ACTION ITEM:
Here is a listing, set out below; repeat its lines from the one with "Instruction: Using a" to the last, both included, and leave out the pictures.

DATASET EXCERPTS below:

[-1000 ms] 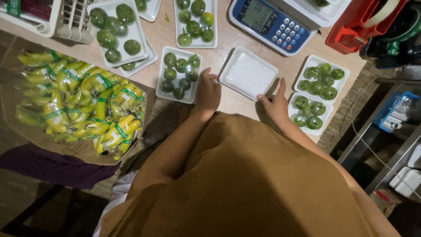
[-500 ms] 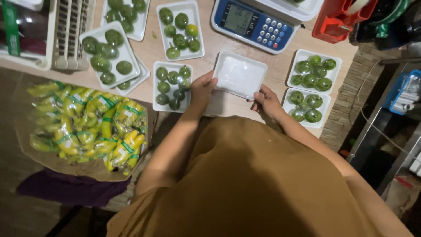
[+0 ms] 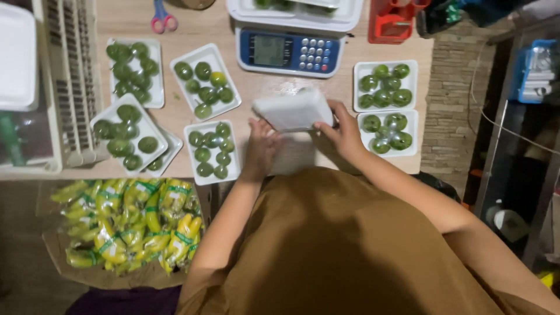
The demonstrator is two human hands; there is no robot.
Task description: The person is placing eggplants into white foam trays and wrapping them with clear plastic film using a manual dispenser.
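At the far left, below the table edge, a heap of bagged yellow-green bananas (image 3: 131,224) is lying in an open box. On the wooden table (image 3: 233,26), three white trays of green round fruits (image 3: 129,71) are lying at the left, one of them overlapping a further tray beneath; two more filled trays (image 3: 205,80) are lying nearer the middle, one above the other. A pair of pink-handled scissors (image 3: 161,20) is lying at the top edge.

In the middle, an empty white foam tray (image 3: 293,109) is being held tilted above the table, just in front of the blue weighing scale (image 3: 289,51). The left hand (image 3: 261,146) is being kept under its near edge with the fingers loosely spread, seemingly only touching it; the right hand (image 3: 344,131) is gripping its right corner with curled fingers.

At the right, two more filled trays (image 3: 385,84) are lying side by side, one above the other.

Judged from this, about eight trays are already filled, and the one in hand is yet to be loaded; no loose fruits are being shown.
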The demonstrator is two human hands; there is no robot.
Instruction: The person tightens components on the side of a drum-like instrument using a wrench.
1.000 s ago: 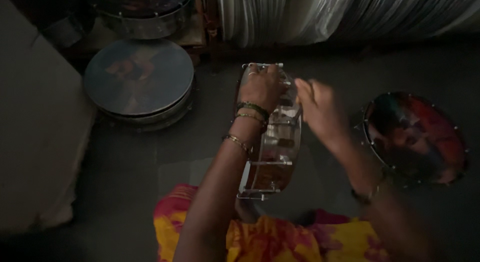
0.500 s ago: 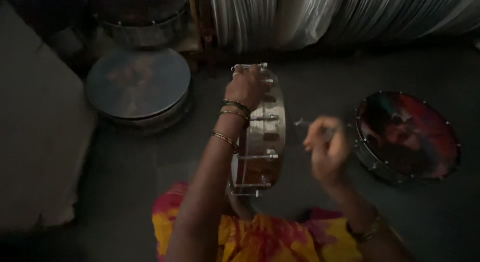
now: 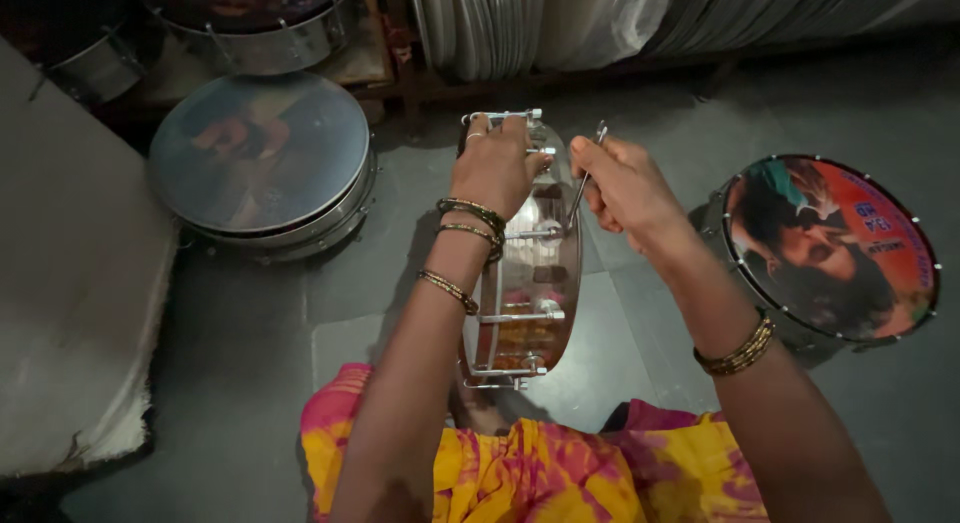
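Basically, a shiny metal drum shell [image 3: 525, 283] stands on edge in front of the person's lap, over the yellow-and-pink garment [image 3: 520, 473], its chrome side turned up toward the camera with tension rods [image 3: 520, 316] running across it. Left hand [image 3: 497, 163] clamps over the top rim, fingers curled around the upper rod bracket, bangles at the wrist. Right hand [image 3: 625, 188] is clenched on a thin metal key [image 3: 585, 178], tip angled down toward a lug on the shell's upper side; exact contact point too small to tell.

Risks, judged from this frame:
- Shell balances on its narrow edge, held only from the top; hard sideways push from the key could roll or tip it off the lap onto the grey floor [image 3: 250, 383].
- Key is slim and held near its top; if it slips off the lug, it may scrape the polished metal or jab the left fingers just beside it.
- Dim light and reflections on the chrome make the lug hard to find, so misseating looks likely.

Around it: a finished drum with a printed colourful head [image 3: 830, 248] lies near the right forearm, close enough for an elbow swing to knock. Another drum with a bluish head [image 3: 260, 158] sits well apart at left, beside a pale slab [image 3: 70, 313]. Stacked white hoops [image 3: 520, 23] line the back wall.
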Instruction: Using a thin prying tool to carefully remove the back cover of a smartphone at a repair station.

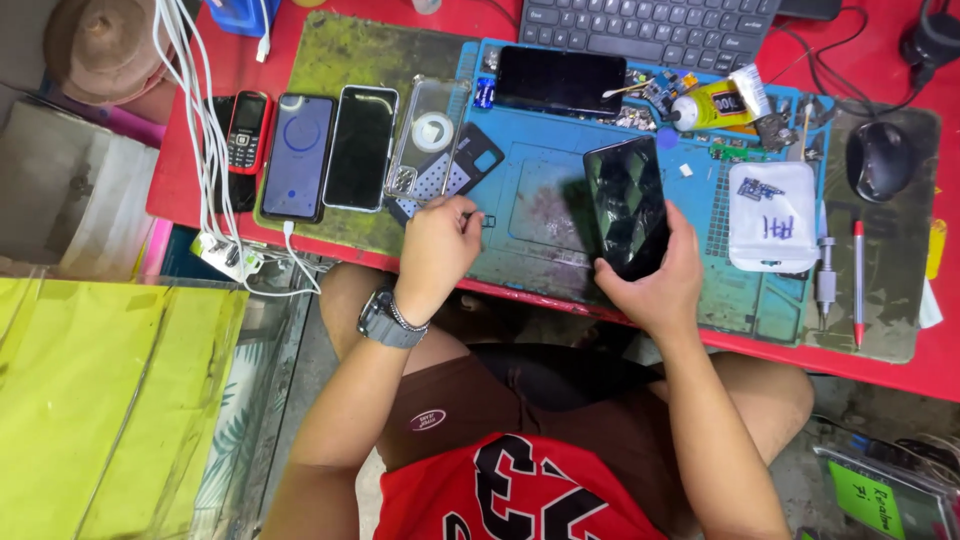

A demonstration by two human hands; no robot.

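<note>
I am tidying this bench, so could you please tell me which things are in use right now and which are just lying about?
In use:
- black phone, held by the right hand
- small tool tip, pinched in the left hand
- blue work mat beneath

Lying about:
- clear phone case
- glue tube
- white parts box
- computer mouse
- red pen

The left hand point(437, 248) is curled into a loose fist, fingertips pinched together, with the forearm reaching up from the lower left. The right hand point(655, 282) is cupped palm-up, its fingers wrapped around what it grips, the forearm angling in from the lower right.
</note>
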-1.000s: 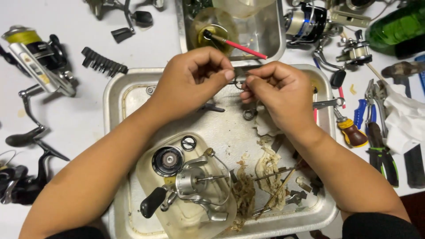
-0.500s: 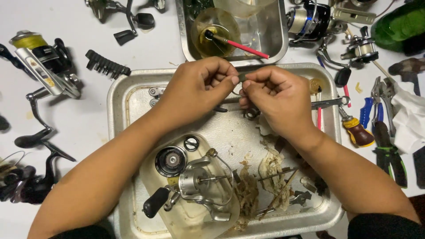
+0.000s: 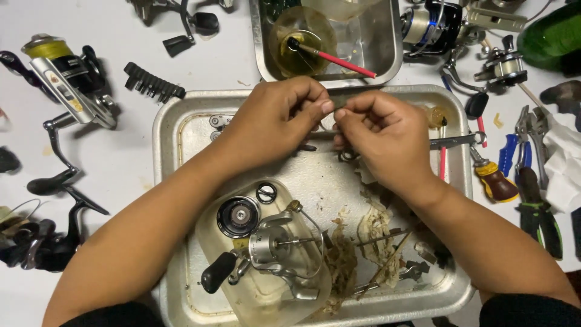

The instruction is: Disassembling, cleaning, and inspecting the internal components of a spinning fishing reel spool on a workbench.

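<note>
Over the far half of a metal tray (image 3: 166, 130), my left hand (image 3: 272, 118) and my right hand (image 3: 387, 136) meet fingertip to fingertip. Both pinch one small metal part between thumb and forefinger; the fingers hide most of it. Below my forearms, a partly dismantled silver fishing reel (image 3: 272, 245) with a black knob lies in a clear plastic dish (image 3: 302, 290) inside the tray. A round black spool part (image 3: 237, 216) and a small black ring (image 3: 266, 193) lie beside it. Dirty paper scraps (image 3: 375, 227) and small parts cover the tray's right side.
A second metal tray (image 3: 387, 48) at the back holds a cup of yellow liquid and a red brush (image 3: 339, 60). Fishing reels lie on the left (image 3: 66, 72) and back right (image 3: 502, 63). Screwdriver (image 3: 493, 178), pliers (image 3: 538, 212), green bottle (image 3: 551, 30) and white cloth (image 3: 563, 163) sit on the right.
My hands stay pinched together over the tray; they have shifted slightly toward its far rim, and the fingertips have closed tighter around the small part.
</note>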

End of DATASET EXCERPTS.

PROBLEM SOLUTION:
Instruction: Using a thin prying tool to carefully remove the back cover of a smartphone at a repair station.


A demonstration by two human hands; no robot.

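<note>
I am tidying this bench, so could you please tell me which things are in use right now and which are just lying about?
In use:
- black phone, held by the right hand
- small tool tip, pinched in the left hand
- blue work mat beneath

Lying about:
- clear phone case
- glue tube
- white parts box
- computer mouse
- red pen

The left hand point(437, 248) is curled into a loose fist, fingertips pinched together, with the forearm reaching up from the lower left. The right hand point(655, 282) is cupped palm-up, its fingers wrapped around what it grips, the forearm angling in from the lower right.
</note>
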-1.000s: 
-0.500s: 
+0.000s: 

The instruction is: Disassembling, cleaning, and inspecting the internal components of a spinning fishing reel spool on a workbench.

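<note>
Over the far half of a metal tray (image 3: 166, 130), my left hand (image 3: 272, 118) and my right hand (image 3: 387, 136) meet fingertip to fingertip. Both pinch one small metal part between thumb and forefinger; the fingers hide most of it. Below my forearms, a partly dismantled silver fishing reel (image 3: 272, 245) with a black knob lies in a clear plastic dish (image 3: 302, 290) inside the tray. A round black spool part (image 3: 237, 216) and a small black ring (image 3: 266, 193) lie beside it. Dirty paper scraps (image 3: 375, 227) and small parts cover the tray's right side.
A second metal tray (image 3: 387, 48) at the back holds a cup of yellow liquid and a red brush (image 3: 339, 60). Fishing reels lie on the left (image 3: 66, 72) and back right (image 3: 502, 63). Screwdriver (image 3: 493, 178), pliers (image 3: 538, 212), green bottle (image 3: 551, 30) and white cloth (image 3: 563, 163) sit on the right.
My hands stay pinched together over the tray; they have shifted slightly toward its far rim, and the fingertips have closed tighter around the small part.
</note>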

Nothing remains open in this exercise.